Imagery data can also be used to derive insightful global and geographically disaggregated data sets for characteristics such as population, settlements, and land cover. These data sets can, indirectly and in conjunction with other data sources, be used for many international development applications, including assessing disaster vulnerability, urban planning, monitoring agricultural productivity, and tracking deforestation trends, all of which are critical for informed decision-making and sustainable development efforts. They can also provide the level of granularity needed to ensure that the right beneficiaries are being targeted in development interventions. An example can be found in the generation of a global spatially detailed inventory of human settlements in urban and rural areas using radar imagery (Esch et al. 2017), which provides a global binary filter of all urban and rural settlements with a spatial resolution of 0.4 arc seconds (about 12 meters). The inventory was derived by processing more than 180,000 scenes generated by two twin Earth observation satellites, TerraSAR-X and TanDEM-X, and has a validation accuracy of approximately 85 percent.

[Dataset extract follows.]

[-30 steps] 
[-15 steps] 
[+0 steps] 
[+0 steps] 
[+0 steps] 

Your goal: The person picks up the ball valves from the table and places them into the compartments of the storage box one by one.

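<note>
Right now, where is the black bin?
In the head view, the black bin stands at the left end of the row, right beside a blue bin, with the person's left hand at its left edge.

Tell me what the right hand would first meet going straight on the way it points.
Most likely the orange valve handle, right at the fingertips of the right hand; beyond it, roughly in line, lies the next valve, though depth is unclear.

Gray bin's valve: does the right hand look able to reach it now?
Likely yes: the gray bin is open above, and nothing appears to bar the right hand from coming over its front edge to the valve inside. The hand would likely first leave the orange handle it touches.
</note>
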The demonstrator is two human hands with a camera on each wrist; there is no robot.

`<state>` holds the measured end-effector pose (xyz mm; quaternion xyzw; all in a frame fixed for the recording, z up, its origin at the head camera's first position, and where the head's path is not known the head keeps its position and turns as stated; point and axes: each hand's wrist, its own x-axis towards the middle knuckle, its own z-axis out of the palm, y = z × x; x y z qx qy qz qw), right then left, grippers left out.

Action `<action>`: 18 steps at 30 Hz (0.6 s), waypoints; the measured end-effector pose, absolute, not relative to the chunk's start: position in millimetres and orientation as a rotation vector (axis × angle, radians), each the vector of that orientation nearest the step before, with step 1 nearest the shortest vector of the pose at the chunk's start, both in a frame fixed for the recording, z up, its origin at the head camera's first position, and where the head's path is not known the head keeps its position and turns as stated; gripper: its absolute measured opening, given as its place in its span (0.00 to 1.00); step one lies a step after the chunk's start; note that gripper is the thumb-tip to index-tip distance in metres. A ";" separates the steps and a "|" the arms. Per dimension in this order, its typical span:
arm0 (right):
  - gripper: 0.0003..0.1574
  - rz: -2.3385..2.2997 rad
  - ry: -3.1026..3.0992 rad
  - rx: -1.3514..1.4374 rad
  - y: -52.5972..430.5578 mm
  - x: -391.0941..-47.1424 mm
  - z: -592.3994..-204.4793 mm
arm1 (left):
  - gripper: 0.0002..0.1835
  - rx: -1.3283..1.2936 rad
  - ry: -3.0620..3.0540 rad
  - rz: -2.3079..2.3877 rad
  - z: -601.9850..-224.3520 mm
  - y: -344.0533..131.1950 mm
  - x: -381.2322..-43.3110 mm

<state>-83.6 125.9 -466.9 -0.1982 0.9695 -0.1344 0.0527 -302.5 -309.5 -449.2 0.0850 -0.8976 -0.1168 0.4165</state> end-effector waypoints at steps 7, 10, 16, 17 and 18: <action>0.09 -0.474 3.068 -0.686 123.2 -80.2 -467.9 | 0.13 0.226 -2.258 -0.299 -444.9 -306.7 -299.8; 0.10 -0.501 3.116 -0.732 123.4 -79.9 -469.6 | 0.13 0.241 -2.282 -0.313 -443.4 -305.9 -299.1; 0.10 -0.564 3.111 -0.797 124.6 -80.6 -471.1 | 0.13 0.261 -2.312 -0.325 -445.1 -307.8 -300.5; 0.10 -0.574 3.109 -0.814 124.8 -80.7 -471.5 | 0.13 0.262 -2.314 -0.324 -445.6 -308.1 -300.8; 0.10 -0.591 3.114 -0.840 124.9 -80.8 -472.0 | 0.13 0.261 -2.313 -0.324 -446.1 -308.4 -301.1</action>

Furthermore, the current abundance of readily available geospatial data—beyond imagery data—that can be used in conjunction with imagery data offers endless possibilities. These include, for example, geosocial media data (such as geotagged data from X, formerly known as Twitter; Zook 2017) and real-time data (closed-circuit television records, cellular telephone records, and the like; Wilson 2015; Zook 2017), which have been used for deriving “smart city” metrics (such as transportation connectivity, waste management, economic vitality, and quality of life) that are helpful for understanding questions related to urban life. This field of research also poses interesting methodological and theoretical challenges because harmonizing such diverse data sources is usually a complex process.